My proposal was the following:

- the whole implant would be created using microelectronics technology, as a single monolithic integrated circuit that attaches cleanly to an end of a nerve.

- the integrated circuit would consist of several components integrated together on it, which all are an existing technology in some form. The first would be a CCD sensor, whose purpose would be to act as a miniature microscope. The pixel size of today's CCD chips is already in range of few um; it should not be hard to reduce this to 1 micrometre or less for a monochromatic chip, which is close to practical wavelengths of visible light anyway. No lens would be required since the sensor is in very contact with the tissue.

- The light source for the 'microscope' would consist of led's a few mm upstream the nerve, shining into it. Hopefully, with the aid of some non-toxic staining agents this tiny contraption would produce an image much like the following, only in much higher resolution to the point where the very individual axons can be identified:

//Url didn't work, I'm asked to make more posts before posting url's! Anyway, it's an image of a cross-section of an optic nerve//

- Now, there comes the final and the most important part of the chip: on every corner of every CCD pixel there would be a metal electrode, connected to programmable gating logic underneath. Every electrode could be programmed as input, output, or driven high impedance by the gating logic.
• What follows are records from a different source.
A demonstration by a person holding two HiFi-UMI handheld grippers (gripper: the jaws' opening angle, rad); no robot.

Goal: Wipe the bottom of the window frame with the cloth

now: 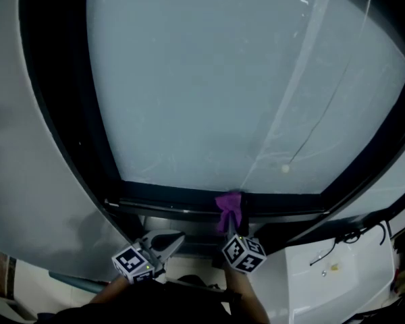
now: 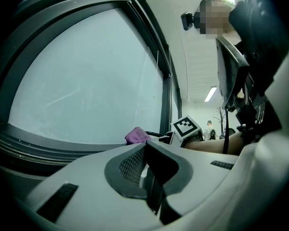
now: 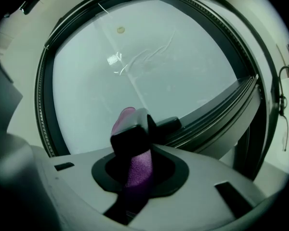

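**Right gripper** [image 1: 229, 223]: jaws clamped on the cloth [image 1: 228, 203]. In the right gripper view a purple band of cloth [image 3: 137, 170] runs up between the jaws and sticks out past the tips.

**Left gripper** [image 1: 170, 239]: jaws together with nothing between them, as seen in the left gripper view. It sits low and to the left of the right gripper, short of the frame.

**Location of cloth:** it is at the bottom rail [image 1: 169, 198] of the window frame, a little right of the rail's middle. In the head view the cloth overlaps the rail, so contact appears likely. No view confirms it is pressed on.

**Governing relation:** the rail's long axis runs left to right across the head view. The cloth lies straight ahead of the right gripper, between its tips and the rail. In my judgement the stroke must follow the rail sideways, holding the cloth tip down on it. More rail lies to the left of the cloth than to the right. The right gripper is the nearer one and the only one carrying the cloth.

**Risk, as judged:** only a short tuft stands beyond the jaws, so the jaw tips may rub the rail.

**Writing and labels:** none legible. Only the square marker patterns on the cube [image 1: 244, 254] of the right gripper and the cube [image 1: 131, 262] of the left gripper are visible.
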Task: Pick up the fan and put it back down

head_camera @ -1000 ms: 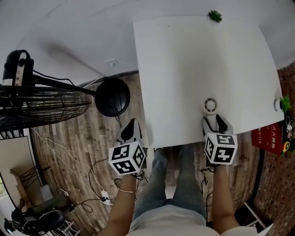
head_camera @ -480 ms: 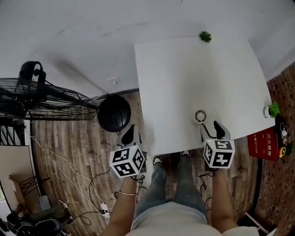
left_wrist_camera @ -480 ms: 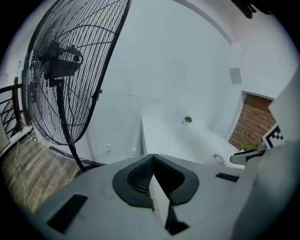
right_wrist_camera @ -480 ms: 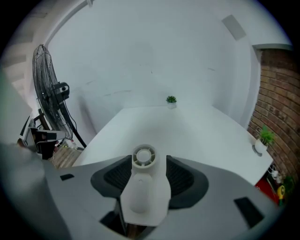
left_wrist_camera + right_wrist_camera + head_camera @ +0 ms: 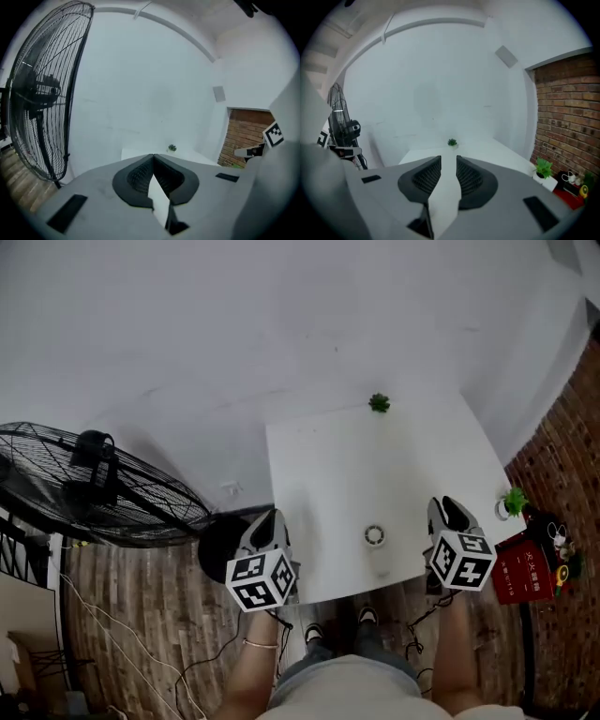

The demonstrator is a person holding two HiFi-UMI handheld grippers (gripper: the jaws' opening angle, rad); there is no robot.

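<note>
Both claws are hanging empty at the near edge of the counter (image 5: pixel 328 465): the left claw (image 5: pixel 153 156) is pressing its jaws together, the right claw (image 5: pixel 448 160) is leaving a narrow gap with nothing in it. Beyond them the small round fan (image 5: pixel 374 535) is lying flat on the counter, and the right claw, right behind it a second ago, is drifting off to its right. That is suggesting the fan is already back down; otherwise it is needing a fresh approach.
</note>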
- The whole implant would likely be no bigger than a match head, attached to an end of nerve and powered and communicated to external main computer wirelessly much like cochlear implant.

The computer would first scan an image of the nerve, identifying the location of almost every axon in it. Then, it would program the electrodes accordingly and establish connection to outside world (like sending image from an external camera).
Digital information from the camera would need to be recoded into form that is understandable for the brain which is another challenge, but I think it's an achievable one considering today's knowledge on neuroscience.



Of course, this whole dream falls into water if the biological part decides not to cooperate. The nerve is a living tissue and may change over time after resection in many different ways. This is where my question starts: how would the exposed surface of a nerve react a week, month, year after resection? And how would introduction of materials like SiO2 and metals like copper or titanium affect it?

Here are some of my ponderings:

- The cranial nerves, and especially the optic nerve are attractive for this becuse of two reasons: firstly, optic prosthesis is relatively simple to construct with today's technology while being very valuable. Secondly, unlike the peripherial nerves, the cranial nerves won't attempt to regenerate after being resected.

- Of course, they may still produce scarring or some other sort of a layer with poor electrical properties between the nerve and the electrodes.

- Unlike copper wires, the axons themselves are more like tiny, squishy tubes. I have no idea what would actually happen to them after they are severed - they may shrink/collapse and become unusable.

- As it can be seen in the upper image, there are blood vessels going through the centre of the optic nerve, which used to power the retina (before the eye was removed). I'm somewhat clueless what would be the proper way to manage them - cauterize them shut, or perhaps interconnect them somehow in order to keep the blood flow somehow? The babysit glial cells that surround the cranial nerve axons would need to be kept alive in any case.

So, this is where I need your help - basically any information on nerve behavior following resection is welcome. Scientific criticism and general evaluation of my sanity is also appreciated!